Work item: Go through the material underneath and show every line where the string "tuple" occurs.
── The data ──
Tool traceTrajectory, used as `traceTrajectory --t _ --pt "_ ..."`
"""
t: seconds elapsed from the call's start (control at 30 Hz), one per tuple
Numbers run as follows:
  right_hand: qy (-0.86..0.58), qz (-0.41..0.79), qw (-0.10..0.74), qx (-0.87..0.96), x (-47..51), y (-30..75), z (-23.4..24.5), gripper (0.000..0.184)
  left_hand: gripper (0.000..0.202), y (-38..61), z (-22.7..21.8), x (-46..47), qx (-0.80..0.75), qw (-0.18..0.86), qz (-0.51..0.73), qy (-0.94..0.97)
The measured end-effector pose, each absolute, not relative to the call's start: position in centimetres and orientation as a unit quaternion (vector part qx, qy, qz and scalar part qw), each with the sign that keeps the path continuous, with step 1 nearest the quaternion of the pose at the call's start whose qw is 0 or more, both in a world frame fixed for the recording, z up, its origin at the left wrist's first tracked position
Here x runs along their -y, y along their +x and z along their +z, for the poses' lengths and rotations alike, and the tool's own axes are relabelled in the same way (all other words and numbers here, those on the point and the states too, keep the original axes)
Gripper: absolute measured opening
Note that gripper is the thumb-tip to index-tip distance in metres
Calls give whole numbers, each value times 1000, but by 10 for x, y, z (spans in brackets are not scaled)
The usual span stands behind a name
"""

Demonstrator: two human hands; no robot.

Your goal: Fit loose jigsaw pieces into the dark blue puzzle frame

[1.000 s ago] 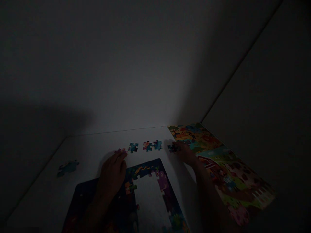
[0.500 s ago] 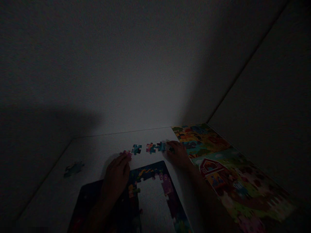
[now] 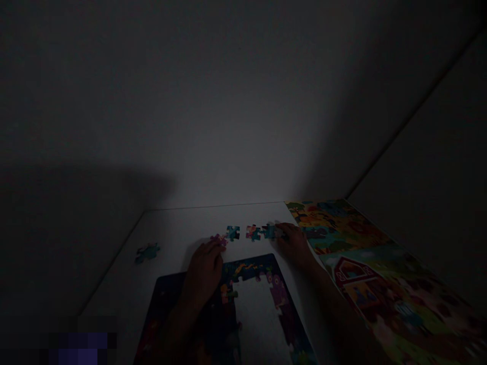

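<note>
In dim light, my left hand (image 3: 204, 266) reaches over a partly assembled jigsaw puzzle (image 3: 249, 266). Its fingers are closed on a pink puzzle piece (image 3: 218, 239) just beyond the puzzle's far edge. My right hand (image 3: 294, 247) is farther right, beside the puzzle's far right corner. Its fingers are bent on a dark piece at the end of the row, mostly covered by them. Next to those fingertips lies a teal piece (image 3: 269, 230), touching a pink and teal piece (image 3: 252, 232). Another teal piece (image 3: 233, 233) lies between the hands. The puzzle has a dark border and a bare white gap inside.
A teal and dark piece or joined pieces (image 3: 147, 252) lie at the left on the white table (image 3: 171, 228). Along the right side are a savanna animal picture (image 3: 323, 218) and a farm picture (image 3: 380, 289). White walls (image 3: 228, 126) rise behind and at the sides.
The whole scene has shifted right in the view as the camera turned. Both hands keep about the same place by the pieces. A pixelated patch now shows at the lower left.
</note>
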State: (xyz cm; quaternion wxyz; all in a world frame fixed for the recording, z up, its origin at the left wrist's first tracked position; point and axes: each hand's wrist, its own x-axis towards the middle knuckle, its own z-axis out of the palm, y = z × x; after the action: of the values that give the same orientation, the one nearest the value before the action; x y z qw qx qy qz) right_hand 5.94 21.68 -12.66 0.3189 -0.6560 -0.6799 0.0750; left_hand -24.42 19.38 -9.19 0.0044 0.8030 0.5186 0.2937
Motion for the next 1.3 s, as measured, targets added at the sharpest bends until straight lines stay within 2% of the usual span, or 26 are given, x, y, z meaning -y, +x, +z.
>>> traceTrajectory --t 0.6,1.07,1.3 --pt "-641 31 326 694 -220 61 -138 38 35 -242 -86 -190 -525 70 285 799" --pt "-644 47 328 689 -223 65 -141 40 34 -239 -79 -185 -521 59 286 802" --pt "-629 42 341 697 -217 41 -119 37 32 -235 -75 -181 -548 58 276 788"
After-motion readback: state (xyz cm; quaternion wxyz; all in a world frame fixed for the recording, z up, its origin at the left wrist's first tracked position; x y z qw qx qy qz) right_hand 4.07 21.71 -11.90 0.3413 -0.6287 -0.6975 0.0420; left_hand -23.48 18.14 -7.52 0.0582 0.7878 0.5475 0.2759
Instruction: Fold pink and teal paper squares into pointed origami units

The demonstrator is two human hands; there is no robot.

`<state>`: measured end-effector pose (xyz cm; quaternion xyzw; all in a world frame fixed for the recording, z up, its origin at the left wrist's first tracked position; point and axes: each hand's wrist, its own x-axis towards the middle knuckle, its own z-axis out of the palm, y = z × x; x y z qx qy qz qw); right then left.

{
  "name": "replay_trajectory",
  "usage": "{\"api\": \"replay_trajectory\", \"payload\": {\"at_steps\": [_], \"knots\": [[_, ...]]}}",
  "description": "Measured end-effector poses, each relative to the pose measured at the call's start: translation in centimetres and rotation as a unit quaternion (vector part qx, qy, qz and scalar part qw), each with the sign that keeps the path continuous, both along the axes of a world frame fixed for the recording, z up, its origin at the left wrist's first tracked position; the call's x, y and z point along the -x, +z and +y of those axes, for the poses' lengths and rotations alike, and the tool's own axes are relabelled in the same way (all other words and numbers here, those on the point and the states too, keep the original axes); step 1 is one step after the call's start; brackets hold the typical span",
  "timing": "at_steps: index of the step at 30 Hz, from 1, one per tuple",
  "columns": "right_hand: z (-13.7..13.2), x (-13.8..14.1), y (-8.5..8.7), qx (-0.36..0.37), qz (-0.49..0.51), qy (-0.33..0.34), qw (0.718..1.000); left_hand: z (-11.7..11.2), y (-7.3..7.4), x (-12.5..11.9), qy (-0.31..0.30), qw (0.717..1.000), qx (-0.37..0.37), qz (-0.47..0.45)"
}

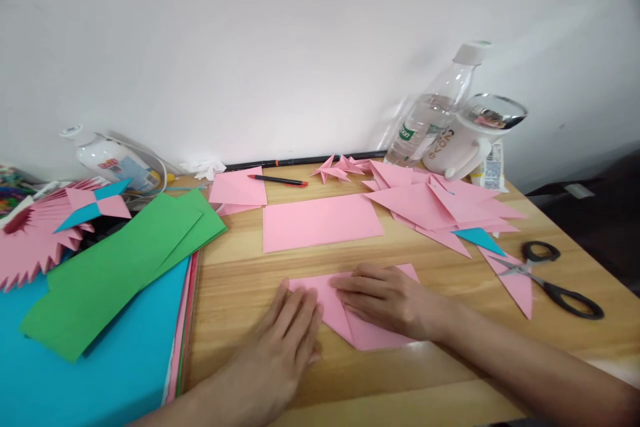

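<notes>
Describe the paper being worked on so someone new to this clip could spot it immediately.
On the wooden table, find the flat pink rectangle near the middle. Nearer the person, a pink sheet lies partly beneath the left hand and right hand. A slanting fold crosses it, and it is the only paper touched by hands.

Wooden table [235, 320] crowded along its back and sides

A partly folded pink sheet [367, 333] is laid flat toward the front, with a pink rectangle [323, 221] placed behind it. At the right, folded pink pieces [440, 207] are heaped, and scissors [539, 277] are set down nearby. A water bottle [425, 123] and a mug [457, 147] are stood at the back. At the left, a stack of coloured sheets [135, 353], cut off by the frame, is apparently supported there too.
</notes>
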<state>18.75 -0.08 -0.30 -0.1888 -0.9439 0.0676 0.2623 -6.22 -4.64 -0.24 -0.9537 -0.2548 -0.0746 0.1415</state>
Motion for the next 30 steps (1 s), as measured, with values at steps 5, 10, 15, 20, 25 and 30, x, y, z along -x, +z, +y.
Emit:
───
Result of this task:
t: seconds elapsed from the call's start (control at 30 Hz), one per tuple
  "timing": "at_steps: index of the step at 30 Hz, from 1, one per tuple",

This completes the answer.